Exercise -> Retype all of the data without changing a single word.

Information supplied ->

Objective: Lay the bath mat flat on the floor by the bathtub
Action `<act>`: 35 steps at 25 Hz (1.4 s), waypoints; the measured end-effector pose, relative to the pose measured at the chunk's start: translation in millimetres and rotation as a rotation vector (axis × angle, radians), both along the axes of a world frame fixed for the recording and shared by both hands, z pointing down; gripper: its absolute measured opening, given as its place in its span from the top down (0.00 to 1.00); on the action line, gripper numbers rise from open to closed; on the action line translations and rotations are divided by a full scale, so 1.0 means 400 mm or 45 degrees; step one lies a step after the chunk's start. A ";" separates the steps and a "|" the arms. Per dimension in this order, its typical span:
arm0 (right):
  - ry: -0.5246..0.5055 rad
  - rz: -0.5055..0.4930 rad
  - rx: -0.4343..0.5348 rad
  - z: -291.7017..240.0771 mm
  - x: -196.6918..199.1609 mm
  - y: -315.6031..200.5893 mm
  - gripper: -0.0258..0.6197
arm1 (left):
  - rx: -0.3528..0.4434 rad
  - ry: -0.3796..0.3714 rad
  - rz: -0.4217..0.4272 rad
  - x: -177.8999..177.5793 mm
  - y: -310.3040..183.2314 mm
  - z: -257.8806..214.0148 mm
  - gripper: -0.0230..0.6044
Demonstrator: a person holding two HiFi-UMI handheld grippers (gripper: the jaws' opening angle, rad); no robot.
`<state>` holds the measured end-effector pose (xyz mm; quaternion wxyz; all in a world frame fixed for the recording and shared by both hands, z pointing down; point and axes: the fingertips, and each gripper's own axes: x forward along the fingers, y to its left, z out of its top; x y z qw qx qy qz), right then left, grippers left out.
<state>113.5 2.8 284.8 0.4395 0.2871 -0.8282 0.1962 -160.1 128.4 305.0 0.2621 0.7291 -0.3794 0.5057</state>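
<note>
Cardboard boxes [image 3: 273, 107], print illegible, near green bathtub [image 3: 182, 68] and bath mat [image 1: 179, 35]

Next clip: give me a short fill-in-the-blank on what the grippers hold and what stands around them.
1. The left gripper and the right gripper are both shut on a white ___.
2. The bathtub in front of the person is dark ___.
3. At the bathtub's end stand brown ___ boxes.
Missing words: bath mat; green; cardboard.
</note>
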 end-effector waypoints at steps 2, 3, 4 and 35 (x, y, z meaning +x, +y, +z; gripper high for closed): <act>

Response ->
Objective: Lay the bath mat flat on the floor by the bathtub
Action `<act>`: 35 steps at 25 Hz (1.4 s), waypoints; the measured end-effector pose, relative to the pose measured at the chunk's start: translation in millimetres and rotation as a rotation vector (axis × angle, radians), both along the axes of a world frame fixed for the recording and shared by both hands, z pointing down; gripper: its absolute measured opening, given as its place in its span from the top down (0.00 to 1.00); on the action line, gripper numbers rise from open to closed; on the action line translations and rotations are divided by a full scale, so 1.0 means 400 mm or 45 degrees; step one lies a step after the chunk's start. A ";" separates the steps and a "|" the arms. Per dimension in this order, its typical span:
arm0 (right):
  - ry: -0.5246..0.5055 rad
  - rz: -0.5055..0.4930 rad
  - rx: -0.4343..0.5348 rad
  - z: -291.7017..240.0771 mm
  - x: -196.6918..199.1609 mm
  - y: -315.6031..200.5893 mm
  - gripper: -0.0258..0.6197
arm1 (left):
  - rx: -0.3528..0.4434 rad
  - ry: -0.3796..0.3714 rad
  - rz: -0.4217..0.4272 rad
  - x: -177.8999..177.5793 mm
  - y: -310.3040..183.2314 mm
  - z: -257.8806..214.0148 mm
  - gripper: -0.0230..0.6044
Demonstrator: a person holding two HiFi-UMI handheld grippers (gripper: the jaws' opening angle, rad); no robot.
`<state>` holds the measured end-effector pose (xyz mm; quaternion wxyz; all in a world frame fixed for the recording and shared by both hands, z pointing down; point and axes: the fingertips, and each gripper's own axes: x forward along the fingers, y to its left, z out of its top; x y z qw qx qy qz), right then left, grippers left out.
<state>113.5 2.8 284.8 0.4395 0.2871 -0.8282 0.1962 -160.1 128.4 305.0 0.2621 0.7291 -0.3794 0.5057</state>
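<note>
Cardboard boxes [image 3: 273, 107], print illegible, near green bathtub [image 3: 182, 68] and bath mat [image 1: 179, 35]

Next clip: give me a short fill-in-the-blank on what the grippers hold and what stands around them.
1. The left gripper and the right gripper are both shut on a white ___.
2. The bathtub in front of the person is dark ___.
3. At the bathtub's end stand brown ___ boxes.
Missing words: bath mat; green; cardboard.
</note>
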 end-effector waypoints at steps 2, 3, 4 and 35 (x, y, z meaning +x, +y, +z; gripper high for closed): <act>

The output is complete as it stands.